J'étais très-étonné que M. Peggotty ne fût pas le père de Ham, et je me demandais si je ne me trompais pas aussi sur sa parenté avec les autres personnes présentes. J'avais si grande envie de le savoir, que je me déterminai à le demander à M. Peggotty.
«Et la petite Émilie, dis-je, en la regardant. C'est votre fille, n'est-ce pas, monsieur Peggotty?
– Non, monsieur. C'était mon beau-frère, Tom, qui était son père.»

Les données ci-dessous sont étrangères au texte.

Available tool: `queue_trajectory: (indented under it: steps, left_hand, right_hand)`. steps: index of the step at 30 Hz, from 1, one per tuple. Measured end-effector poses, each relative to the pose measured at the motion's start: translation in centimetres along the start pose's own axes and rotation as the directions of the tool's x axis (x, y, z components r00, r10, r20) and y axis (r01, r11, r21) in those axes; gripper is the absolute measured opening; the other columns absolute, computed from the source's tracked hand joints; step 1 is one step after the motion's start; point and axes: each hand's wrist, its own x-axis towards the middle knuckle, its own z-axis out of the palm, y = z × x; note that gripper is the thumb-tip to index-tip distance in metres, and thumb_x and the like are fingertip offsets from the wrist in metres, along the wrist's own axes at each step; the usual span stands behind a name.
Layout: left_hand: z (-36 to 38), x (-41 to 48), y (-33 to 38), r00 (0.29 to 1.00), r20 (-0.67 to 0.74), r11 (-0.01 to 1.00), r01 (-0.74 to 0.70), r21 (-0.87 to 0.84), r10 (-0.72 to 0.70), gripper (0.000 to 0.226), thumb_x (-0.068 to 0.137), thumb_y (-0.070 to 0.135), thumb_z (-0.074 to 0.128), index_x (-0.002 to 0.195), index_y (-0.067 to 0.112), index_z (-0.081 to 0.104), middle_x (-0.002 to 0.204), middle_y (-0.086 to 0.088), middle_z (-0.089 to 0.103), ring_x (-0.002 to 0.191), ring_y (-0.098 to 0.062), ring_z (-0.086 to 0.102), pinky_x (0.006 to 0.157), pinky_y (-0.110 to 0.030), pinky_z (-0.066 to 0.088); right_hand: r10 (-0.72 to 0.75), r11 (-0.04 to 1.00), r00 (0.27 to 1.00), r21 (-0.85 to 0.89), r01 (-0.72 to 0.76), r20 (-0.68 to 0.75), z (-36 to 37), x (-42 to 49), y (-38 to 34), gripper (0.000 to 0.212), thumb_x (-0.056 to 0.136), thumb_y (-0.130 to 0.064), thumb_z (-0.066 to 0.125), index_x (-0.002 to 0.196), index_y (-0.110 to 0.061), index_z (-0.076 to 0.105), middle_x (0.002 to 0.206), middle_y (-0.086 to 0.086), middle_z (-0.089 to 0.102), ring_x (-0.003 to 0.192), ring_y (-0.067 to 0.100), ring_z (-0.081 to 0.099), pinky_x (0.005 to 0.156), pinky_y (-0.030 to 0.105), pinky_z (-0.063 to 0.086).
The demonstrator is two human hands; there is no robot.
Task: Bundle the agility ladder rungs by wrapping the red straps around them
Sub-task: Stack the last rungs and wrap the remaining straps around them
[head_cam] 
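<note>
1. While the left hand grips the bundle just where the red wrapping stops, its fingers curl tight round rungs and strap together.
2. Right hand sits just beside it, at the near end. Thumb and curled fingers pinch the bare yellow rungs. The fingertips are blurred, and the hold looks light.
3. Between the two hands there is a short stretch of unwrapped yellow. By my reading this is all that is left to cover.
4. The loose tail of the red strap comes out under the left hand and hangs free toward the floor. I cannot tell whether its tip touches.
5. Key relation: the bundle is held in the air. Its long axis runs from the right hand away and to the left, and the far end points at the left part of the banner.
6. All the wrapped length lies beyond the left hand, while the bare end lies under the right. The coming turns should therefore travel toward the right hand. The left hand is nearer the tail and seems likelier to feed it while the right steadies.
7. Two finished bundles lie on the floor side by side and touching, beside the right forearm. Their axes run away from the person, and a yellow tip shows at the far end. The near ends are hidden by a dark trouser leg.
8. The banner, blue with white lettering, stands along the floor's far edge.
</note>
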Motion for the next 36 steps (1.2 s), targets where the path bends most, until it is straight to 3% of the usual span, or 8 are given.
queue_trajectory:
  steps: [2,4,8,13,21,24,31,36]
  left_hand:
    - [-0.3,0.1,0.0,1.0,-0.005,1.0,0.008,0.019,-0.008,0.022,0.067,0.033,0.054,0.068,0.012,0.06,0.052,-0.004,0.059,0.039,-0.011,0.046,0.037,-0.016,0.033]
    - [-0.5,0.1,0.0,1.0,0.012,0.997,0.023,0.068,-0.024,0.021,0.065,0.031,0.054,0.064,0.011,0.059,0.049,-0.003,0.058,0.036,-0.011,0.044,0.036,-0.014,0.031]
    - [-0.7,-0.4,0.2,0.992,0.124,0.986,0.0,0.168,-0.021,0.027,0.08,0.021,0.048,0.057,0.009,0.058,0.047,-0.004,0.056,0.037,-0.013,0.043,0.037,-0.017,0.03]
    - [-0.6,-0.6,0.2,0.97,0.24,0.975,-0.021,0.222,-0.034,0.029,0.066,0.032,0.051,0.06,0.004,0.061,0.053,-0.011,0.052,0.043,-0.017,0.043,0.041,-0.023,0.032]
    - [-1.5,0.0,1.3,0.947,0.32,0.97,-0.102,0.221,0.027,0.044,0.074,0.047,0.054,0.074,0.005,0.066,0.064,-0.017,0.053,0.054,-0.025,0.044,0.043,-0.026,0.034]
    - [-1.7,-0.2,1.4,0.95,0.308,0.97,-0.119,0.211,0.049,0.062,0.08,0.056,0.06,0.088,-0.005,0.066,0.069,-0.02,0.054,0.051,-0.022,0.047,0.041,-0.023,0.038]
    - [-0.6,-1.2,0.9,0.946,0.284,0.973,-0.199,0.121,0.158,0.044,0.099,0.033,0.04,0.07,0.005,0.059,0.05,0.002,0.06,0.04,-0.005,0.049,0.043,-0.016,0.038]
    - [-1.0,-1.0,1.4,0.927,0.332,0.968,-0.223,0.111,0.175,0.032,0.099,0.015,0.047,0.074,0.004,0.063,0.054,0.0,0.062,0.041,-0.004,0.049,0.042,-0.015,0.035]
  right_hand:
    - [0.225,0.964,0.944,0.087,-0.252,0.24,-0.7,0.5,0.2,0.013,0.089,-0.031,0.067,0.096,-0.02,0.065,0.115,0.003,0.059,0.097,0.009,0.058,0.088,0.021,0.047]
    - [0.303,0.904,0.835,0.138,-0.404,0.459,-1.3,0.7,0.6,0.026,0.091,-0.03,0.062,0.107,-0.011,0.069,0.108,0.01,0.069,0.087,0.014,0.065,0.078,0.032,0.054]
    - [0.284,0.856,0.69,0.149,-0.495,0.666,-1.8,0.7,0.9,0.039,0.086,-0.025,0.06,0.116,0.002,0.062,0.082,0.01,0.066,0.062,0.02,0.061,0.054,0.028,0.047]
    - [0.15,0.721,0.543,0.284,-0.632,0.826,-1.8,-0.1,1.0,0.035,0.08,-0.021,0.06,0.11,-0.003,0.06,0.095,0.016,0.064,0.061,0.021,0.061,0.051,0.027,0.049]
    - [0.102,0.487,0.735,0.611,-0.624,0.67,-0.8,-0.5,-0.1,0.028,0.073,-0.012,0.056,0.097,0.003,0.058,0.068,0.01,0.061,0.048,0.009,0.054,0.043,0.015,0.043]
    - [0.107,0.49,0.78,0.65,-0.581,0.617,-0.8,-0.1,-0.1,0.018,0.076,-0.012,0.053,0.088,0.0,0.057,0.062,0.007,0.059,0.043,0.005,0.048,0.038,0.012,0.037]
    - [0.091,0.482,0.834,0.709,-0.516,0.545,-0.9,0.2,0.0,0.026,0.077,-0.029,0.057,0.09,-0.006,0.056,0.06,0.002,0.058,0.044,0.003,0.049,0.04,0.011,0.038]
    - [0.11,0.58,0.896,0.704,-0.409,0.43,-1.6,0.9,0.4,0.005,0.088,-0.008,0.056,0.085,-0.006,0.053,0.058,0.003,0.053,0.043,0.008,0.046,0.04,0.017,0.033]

Je ne pus m'empêcher de lui dire après un autre silence plein de respect: «Il est mort, M. Peggotty?
– Noyé,» dit M. Peggotty.
Je sentais combien il était difficile de continuer sur ce sujet, mais je ne savais pas encore tout, et je voulais tout savoir. J'ajoutai donc:
«Vous avez des enfants, monsieur Peggotty.
– Non, monsieur, répondit-il en riant. Je suis célibataire.
– Célibataire! dis-je avec étonnement. Mais alors, qu'est-ce que c'est que ça, monsieur Peggotty?» Et je lui montrai la personne au tablier blanc qui tricotait.